Using Lightroom’s Eyedropper To Get Rid of That Nasty Purple/Green Fringe

Hi, gang – if you see those nasty magenta/purple or green lines around the edges of objects in your image, more visible sometimes after some serious post-processing, here are a few methods for getting rid of that stuff fast in Lightroom Classic or ‘cloud:’

Above: Here’s the original image, and if you look along the edges of the chrome frame of the car window, you can see a purple highlight, almost like we traced those areas with a thin purple magic marker. Let’s zoom in a bit tighter so you can really see it.

Above: Oh yeah, you can really see it clearly when you view it at 100% size, as seen above. There are a number of different ways to get rid of it, and we’ll start with the easiest method first.
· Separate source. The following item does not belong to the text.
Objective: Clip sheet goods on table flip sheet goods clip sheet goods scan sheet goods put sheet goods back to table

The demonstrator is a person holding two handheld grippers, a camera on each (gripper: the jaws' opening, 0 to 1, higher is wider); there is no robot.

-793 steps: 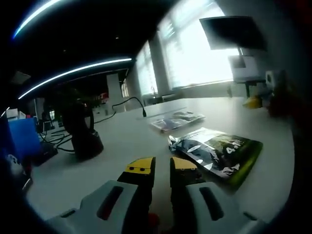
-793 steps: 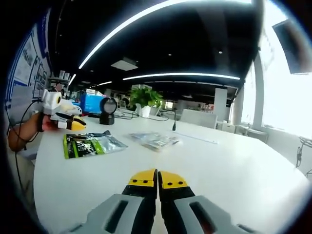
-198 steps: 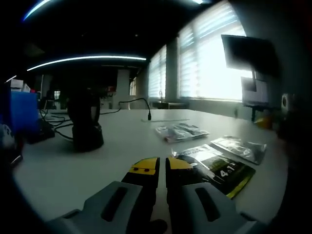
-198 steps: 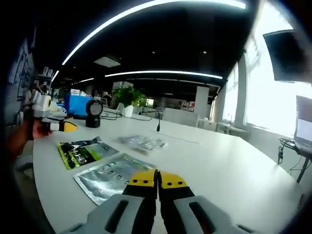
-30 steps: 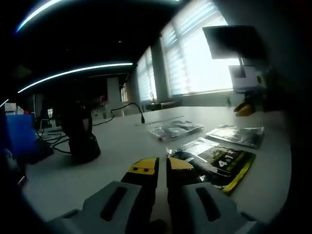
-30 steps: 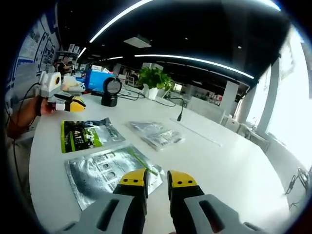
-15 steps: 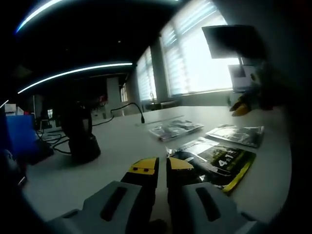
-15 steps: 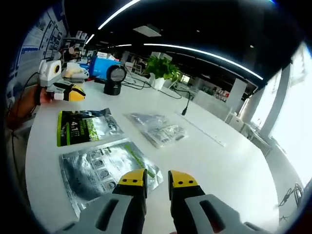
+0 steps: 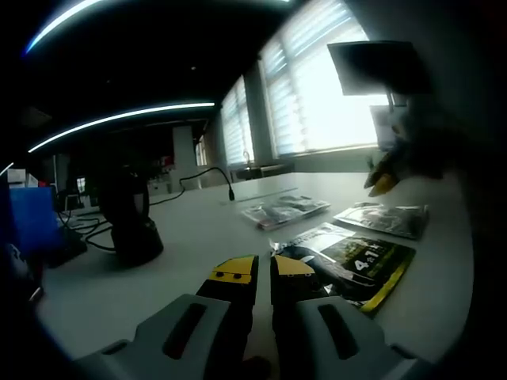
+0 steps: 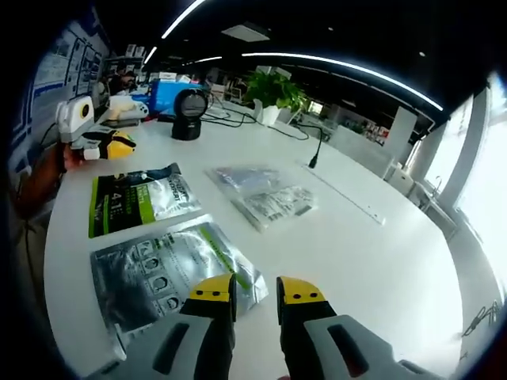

Above: If you took the shot in Raw mode on your camera, start by going to the Lens Correction panel (in LR Classic) or the Optics panel (in LR ‘Cloud’) and turn on the ‘Remove Chromatic Aberration’ checkbox (as shown here). That alone will often do the trick right there. Boom. Done. Sadly, in this case, it barely did anything, but this often does a great job, but when it doesn’t work (like in this case), then we go to our other tools.

Above: if you’re using the ‘cloud’ version of Lightroom, you’d go to the Optics panel instead, and there you’ll find the ‘Remove Chromatic Aberration’ checkbox (as seen above).

Our next line of defense against this nasty color fringe is to click on the Manual Tab in the Lens Correction panel (in Classic) or click on the word “Defringe” in Lightroom ‘cloud’ to expand the options and that’s where you’ll find the ‘Fringe Selector’ eyedropper (seen above). You use this eyedropper to tell Lightroom exactly which color you want it to remove.

Above: Here, I’m taking the eyedropper and hovering it right on the purple edge fringe. You can see in the pop-up loupe grid that’s attached to the tool just how much purple there is along the edge of this chrome area (that’s obviously not supposed to be there). Click on this color area, which becomes the color Lightroom will neutralize for you.

Above: Here’s what it looks like once I click that Fringe Selector eyedropper – the chromatic aberration is gone! You might have to try clicking in a few different areas of purple (or green – just depends on the image) until it gets all the color, but it should only take just a few clicks (so just a few seconds).

The last technique is to do the process manually using the Defringe sliders, and I have a short video (below) that goes over that technique, so give it a quick look (it’s short).

Well, there ya have it. Three ways to get rid of that annoying edge fringe. Hope you found that helpful.